Pero Filipinas se enfrenta a un desafío geográfico que no tienen otros reclamantes del Mar de China Meridional. Vietnam controla una gran cantidad de formaciones terrestres que ocupó en la década de 1980, mucho antes de que China creara su formidable fuerza marítima, que se encuentran por encima del nivel del agua incluso con marea alta. Hay pocos arrecifes desocupados entre esas formaciones terrestres y la costa de Vietnam.

La zona económica exclusiva de Filipinas, por el contrario, está plagada de arrecifes desocupados y elevaciones producidas por mareas bajas que Manila teme que China pueda aprovechar para hacer valer aún más sus reivindicaciones territoriales.

Pero la posición de Manila está mejorando. Los sistemas proporcionados por Estados Unidos, Japón y Canadá le permiten rastrear la mayoría de los barcos de la guardia costera y la milicia marítima chinas.

Además, hace dos años Manila construyó un pequeño puerto en la isla de Thitu, en las Spratly, y estableció un destacamento naval en Oyster Bay, en la costa oeste de Palawan. Estos dos puntos de apoyo acortan drásticamente la distancia que deben recorrer las patrullas, que antes tenían que navegar cientos de kilómetros desde Puerto Princesa, en la costa este de Palawan, para llegar al mar de China Meridional.

“Ahora Filipinas se está moviendo hacia un lugar donde, al igual que Vietnam, puede tener una fuerza pequeña pero capaz para patrullar directamente en el lugar de la acción”, dijo Poling.

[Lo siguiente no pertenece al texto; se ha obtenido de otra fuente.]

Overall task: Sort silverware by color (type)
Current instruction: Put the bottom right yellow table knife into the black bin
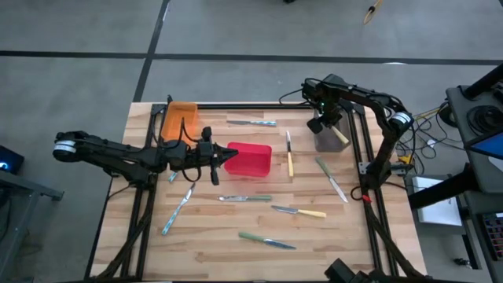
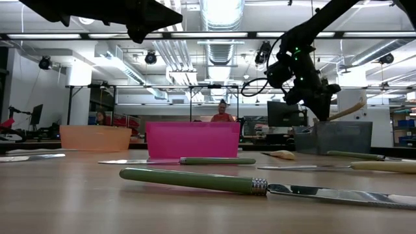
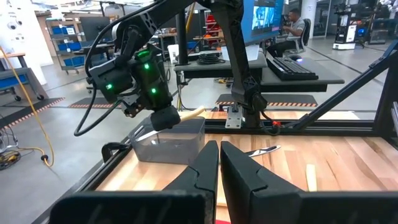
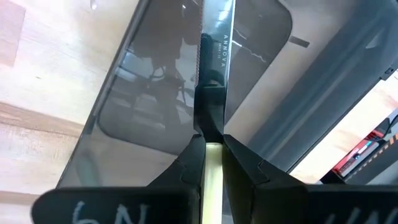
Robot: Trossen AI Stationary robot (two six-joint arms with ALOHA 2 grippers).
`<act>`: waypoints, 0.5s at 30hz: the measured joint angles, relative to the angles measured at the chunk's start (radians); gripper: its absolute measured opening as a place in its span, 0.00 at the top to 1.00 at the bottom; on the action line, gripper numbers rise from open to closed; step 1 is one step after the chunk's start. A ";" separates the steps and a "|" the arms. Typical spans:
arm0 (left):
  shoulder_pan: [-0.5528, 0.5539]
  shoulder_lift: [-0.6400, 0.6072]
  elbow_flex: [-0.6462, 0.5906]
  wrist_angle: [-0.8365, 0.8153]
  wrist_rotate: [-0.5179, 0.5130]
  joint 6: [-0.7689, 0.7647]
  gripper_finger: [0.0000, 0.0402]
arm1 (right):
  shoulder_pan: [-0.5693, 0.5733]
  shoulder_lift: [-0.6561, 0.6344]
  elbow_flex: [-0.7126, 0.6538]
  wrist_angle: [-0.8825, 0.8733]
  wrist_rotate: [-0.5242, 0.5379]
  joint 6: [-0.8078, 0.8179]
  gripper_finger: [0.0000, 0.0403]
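Silverware: most pieces loose on the slatted wooden table, unsorted. Translucent grey plastic bin getting one yellow-handled steel knife, blade down inside, clamped in right gripper. Left gripper closed, empty, over pink bin. Early stage.

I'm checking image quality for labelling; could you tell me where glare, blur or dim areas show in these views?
Low view: the ceiling lights are blown out, and the nearest green-handled knife looks soft. Right wrist view: the grey bin mirrors the arm on its glossy floor, beneath the knife blade held in the right tool. High view: even light, only faint shadows under the red bin.
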 joint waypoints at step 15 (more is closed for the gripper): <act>0.000 0.000 0.000 0.000 0.000 0.000 1.00 | 0.000 0.000 -0.024 0.036 0.000 -0.001 0.93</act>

Sin embargo, para una reducción de las tensiones con China, esa perspectiva puede no ser un buen augurio.

Los diplomáticos de la región dijeron que la última ronda de diplomacia era coherente con la pauta que Beijing viene siguiendo desde hace tiempo: mantener consultas con los países rivales, que no han dado resultados reales en más de 20 años. “Hay señales de que están tratando de presionar para lograr algún acuerdo, pero no hay señales de compromiso”, dijo un diplomático extranjero en Manila.

El funcionario de seguridad filipino dijo que, a pesar de los esfuerzos por mejorar la comunicación, Manila no daría marcha atrás. “Si China no lo entiende, ninguna línea directa servirá”, afirmó.